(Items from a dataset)
-- Opening Marker --

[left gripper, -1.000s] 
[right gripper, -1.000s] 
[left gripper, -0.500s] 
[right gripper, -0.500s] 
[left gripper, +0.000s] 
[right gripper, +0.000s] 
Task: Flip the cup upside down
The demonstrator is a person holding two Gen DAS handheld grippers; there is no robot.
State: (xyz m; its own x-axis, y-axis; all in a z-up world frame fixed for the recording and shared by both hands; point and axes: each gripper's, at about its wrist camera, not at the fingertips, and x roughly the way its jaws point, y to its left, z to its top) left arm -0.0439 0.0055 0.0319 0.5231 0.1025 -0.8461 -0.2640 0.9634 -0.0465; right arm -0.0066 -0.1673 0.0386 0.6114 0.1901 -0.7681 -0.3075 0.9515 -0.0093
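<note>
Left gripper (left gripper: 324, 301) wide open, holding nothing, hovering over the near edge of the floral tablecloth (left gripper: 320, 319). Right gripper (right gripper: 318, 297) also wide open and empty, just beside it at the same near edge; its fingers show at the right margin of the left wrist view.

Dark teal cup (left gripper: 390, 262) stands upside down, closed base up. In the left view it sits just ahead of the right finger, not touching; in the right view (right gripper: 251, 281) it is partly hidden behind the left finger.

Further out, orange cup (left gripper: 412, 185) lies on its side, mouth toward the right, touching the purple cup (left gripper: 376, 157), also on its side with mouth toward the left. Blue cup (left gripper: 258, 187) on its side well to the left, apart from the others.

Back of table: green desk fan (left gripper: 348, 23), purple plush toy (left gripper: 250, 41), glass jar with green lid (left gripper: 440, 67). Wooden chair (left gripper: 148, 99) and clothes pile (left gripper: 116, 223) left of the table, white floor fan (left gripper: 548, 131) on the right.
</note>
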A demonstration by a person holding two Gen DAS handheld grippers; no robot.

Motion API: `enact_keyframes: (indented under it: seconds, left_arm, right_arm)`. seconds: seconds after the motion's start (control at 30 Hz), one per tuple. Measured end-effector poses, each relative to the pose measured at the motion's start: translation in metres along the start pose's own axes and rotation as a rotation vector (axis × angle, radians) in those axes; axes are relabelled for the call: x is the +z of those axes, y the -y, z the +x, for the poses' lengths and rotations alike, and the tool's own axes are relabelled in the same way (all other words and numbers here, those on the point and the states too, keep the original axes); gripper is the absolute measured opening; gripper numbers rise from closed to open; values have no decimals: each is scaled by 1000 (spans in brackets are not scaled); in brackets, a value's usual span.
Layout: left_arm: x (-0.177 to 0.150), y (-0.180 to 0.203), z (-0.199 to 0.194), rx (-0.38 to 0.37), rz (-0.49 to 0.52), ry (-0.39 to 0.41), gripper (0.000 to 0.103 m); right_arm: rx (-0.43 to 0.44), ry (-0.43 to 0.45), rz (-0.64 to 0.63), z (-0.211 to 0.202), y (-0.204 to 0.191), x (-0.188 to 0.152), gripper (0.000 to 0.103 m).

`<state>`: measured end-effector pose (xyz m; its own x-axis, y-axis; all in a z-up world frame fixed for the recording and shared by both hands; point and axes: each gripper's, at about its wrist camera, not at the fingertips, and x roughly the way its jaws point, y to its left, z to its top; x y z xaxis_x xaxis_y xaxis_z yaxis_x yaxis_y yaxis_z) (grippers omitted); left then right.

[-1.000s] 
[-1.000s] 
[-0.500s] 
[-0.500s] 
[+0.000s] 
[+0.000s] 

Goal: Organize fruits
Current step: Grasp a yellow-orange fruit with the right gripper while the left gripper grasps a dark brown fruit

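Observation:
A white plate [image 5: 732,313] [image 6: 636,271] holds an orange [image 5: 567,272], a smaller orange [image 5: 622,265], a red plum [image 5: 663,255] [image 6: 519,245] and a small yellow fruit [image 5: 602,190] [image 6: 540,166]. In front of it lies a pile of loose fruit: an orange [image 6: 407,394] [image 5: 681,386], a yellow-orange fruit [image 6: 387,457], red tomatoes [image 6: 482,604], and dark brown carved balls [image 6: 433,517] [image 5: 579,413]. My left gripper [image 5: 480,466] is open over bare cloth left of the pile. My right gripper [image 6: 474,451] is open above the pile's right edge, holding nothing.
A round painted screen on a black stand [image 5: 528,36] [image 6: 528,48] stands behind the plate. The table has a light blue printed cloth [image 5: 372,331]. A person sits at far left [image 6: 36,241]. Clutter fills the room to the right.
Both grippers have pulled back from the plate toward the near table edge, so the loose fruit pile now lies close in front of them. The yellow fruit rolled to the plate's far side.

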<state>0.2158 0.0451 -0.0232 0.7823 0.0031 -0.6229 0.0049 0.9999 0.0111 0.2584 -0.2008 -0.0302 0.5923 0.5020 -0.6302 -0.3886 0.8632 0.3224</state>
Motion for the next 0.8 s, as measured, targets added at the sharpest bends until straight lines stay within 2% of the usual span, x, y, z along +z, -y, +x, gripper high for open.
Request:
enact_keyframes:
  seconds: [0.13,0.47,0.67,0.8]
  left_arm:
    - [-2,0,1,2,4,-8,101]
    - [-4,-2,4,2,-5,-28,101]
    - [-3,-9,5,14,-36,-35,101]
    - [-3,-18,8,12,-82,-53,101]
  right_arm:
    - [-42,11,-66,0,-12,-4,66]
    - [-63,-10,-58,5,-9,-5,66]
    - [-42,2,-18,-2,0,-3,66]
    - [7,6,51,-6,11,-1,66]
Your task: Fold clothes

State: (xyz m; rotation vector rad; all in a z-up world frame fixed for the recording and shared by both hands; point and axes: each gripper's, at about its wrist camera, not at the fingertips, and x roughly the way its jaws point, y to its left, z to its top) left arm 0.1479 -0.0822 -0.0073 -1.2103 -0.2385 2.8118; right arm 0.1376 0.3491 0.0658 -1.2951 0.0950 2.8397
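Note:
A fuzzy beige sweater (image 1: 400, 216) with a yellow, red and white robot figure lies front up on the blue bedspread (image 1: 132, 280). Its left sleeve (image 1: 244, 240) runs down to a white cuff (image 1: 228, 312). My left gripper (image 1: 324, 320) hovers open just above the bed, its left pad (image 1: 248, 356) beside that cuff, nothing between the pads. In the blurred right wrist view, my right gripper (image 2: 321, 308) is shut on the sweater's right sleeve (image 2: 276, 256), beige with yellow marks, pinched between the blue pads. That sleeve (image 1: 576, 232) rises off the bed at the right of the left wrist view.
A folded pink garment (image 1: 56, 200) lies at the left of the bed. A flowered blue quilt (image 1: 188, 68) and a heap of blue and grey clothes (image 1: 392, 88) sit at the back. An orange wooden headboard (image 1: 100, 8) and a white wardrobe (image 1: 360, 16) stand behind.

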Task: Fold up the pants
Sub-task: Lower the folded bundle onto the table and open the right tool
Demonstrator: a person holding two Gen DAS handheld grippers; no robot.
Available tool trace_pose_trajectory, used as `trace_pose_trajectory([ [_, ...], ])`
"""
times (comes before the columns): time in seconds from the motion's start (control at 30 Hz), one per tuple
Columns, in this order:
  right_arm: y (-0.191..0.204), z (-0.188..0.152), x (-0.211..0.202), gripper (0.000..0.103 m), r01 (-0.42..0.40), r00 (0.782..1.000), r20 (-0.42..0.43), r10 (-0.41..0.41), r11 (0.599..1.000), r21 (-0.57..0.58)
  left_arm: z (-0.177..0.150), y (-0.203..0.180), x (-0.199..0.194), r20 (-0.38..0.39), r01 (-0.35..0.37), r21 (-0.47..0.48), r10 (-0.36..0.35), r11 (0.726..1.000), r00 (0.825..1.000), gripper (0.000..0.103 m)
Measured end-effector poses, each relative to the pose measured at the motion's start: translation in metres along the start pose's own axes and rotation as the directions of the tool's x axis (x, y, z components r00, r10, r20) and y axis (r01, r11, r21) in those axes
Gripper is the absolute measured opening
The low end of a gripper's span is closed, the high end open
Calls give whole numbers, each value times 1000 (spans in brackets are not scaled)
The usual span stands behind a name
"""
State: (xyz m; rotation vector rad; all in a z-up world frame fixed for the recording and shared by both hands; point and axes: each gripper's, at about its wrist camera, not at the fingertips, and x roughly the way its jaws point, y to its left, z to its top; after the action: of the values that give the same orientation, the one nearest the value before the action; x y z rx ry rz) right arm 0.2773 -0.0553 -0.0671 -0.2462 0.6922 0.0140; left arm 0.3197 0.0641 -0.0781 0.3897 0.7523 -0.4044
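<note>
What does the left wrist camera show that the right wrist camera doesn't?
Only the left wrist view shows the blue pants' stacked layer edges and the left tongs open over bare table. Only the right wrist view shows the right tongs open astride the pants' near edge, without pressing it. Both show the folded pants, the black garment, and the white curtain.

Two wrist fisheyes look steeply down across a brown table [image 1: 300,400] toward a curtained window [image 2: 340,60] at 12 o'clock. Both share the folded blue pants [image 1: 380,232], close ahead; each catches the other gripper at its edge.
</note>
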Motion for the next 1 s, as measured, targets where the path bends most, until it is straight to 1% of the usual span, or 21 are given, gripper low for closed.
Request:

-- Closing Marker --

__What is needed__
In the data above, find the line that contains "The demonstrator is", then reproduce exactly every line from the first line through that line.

__Exercise answer__
[left gripper, -1.000s] 
[right gripper, -1.000s] 
[left gripper, -0.500s] 
[right gripper, -0.500s] 
[left gripper, +0.000s] 
[right gripper, +0.000s] 
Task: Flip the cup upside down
The demonstrator is a person holding two Gen DAS handheld grippers; there is no robot.

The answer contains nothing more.